The fundamental principle is that wholesale electricity prices reflect the value of electrical energy at a specific location.
That price will vary across the network due to patterns of load, generation and the physical limits of the transmission system.
Using LMP can result in a different price per megawatt-hour of electricity at every “node” along the transmission network or in different geographic parts of the UK.
Some changes to electricity market structures are needed to cope with a system dominated by intermittent renewable generation, SFT says.
But this can be achieved through reform of the existing market mechanisms, it insists.
SFT’s report also warns that if investor confidence is not retained, consumers will “continue to be exposed to volatile gas prices”.
And fewer jobs will be created in new generation and emerging new sectors such as hydrogen, it says.
The report – A Review of Electricity Market Arrangements: A Vision for Scotland – was prepared for SFT by independent energy consultants The Energy Landscape.
SFT senior associate director Andrew Bruce said the document shows a “radical move” to LMP at a time of “substantial transmission constraints and doubts about the speed of future grid delivery” threatens to choke off or delay the “substantial” investment required in new on and offshore wind farms.
Scotland has a key role to play in delivering the UK’s 2035 target of a fully decarbonised power sector.”
Mr Bruce added: “The report sets out a clear vision for an alternative system that is compatible with increased investment, reduced curtailment of available power and a just transition to net-zero.
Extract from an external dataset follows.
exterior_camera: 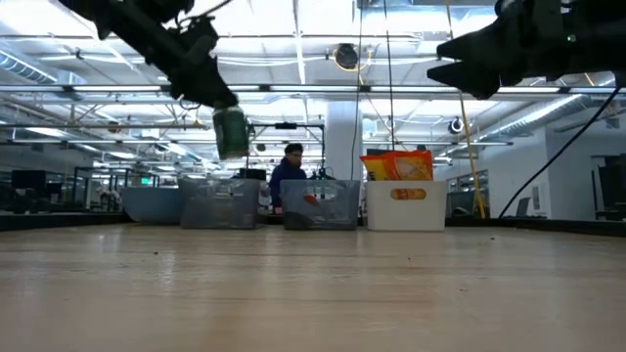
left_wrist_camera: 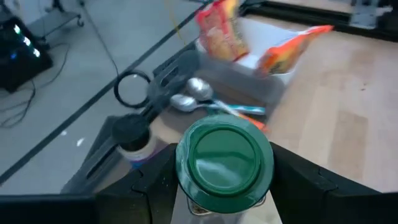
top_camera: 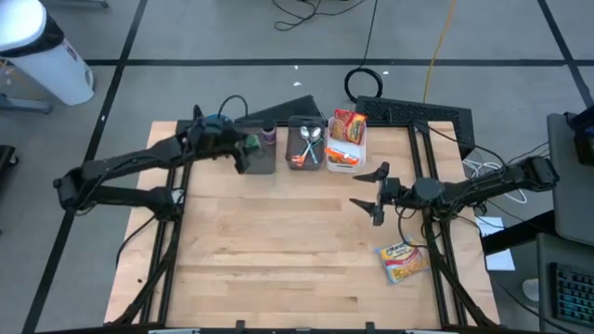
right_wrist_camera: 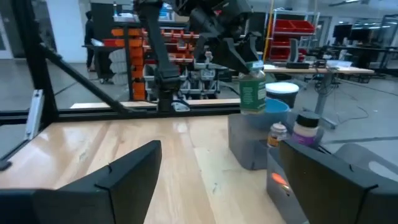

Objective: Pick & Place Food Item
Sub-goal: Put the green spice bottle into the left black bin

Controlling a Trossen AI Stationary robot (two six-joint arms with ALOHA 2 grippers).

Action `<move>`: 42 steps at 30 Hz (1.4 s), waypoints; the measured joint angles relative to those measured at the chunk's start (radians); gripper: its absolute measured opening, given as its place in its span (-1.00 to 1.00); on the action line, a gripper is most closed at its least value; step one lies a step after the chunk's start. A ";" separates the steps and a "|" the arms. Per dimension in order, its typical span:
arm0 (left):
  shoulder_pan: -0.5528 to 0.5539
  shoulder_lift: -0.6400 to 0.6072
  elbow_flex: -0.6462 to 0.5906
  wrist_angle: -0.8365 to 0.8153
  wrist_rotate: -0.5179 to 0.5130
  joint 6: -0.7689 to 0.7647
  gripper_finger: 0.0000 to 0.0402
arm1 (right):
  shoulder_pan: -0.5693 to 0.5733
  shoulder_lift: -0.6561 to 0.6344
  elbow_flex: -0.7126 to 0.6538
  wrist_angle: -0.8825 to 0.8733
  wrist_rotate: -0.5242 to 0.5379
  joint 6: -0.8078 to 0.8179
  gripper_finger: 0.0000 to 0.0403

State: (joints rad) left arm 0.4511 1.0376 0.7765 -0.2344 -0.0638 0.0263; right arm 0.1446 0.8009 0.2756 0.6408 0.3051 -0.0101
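One item is in hand: a green-lidded jar (left_wrist_camera: 224, 163), clamped by the left end effector (top_camera: 243, 148) and carried upright, its long axis vertical, lid toward the wrist. In the low view the jar hangs clear above the row of bins, not touching them. From above it sits over the leftmost dark bin (top_camera: 262, 160), where a small bottle with a dark cap (left_wrist_camera: 133, 138) already stands; whether the jar is centred over the free part of that bin cannot be settled from these views. The coming move, in my judgement, is a straight descent into that bin, so the jar's base must clear the bottle.

Further along the row, the middle bin (top_camera: 306, 148) holds spoons and the white bin (top_camera: 347, 153) holds snack packets.

The right end effector (top_camera: 376, 193) hovers with its jaws spread wide and empty, well apart from the bins. A yellow packet (top_camera: 402, 261) lies on the table (top_camera: 278, 260) near that arm's side.
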 joint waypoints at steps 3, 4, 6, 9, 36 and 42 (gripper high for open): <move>0.084 0.025 0.000 0.003 0.072 0.016 0.07 | -0.014 0.000 0.000 0.005 0.013 0.003 0.59; 0.106 0.038 0.000 0.010 0.089 0.020 0.07 | -0.020 0.000 0.000 0.005 0.012 0.007 0.59; 0.135 0.067 0.000 0.010 0.097 0.032 0.07 | -0.028 0.000 0.000 0.000 0.012 0.025 0.59; 0.154 0.117 0.000 0.046 0.098 0.049 0.07 | -0.042 0.000 0.000 -0.002 0.010 0.032 0.59; 0.149 0.454 0.001 0.249 0.119 0.024 0.07 | -0.067 0.000 0.000 -0.027 0.008 0.013 0.59; 0.142 0.455 0.001 0.254 0.117 0.001 0.28 | -0.067 0.000 0.001 -0.041 0.008 -0.017 0.59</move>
State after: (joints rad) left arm 0.5934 1.4921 0.7779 0.0193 0.0528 0.0269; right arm 0.0780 0.8013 0.2764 0.6003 0.3130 -0.0270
“Scotland has a key role to play in delivering the UK’s 2035 target of a fully decarbonised power sector.
“We have a current renewable energy capacity of 15 gigawatts (GW), which needs to increase more than threefold to at least 50GW within the next 12 years if the UK Government is to meet its net-zero commitments.”
SFT wants to see the retention of a UK-wide wholesale electricity market, with a single national price.
This will support Scotland’s ambition of becoming the “engine room” of the “renewable energy generation”, it says.
But the trust is also calling for improvements to the current sysem to make sure “Scottish consumers benefit from the availability of low-cost renewable generation”.
Mr Bruce added: “Creating and maintaining a secure and stable investor market will be critical to bringing in the tens of billions of investment required for this transition.
“We need to attract investors in renewables, batteries and the green hydrogen sector.
“If we can achieve that, Scotland could potentially generate green electricity to cover the electricity demand of everything north of Nottingham by 2035.”
Government’s electricity market review still at consultation stages
The government launched its review of electricity market arrangements last year
and has now reviewed responses to a consultation document.It is expected to issue a further consultation in late 2023 or early 2024, with a narrower number of options to consider.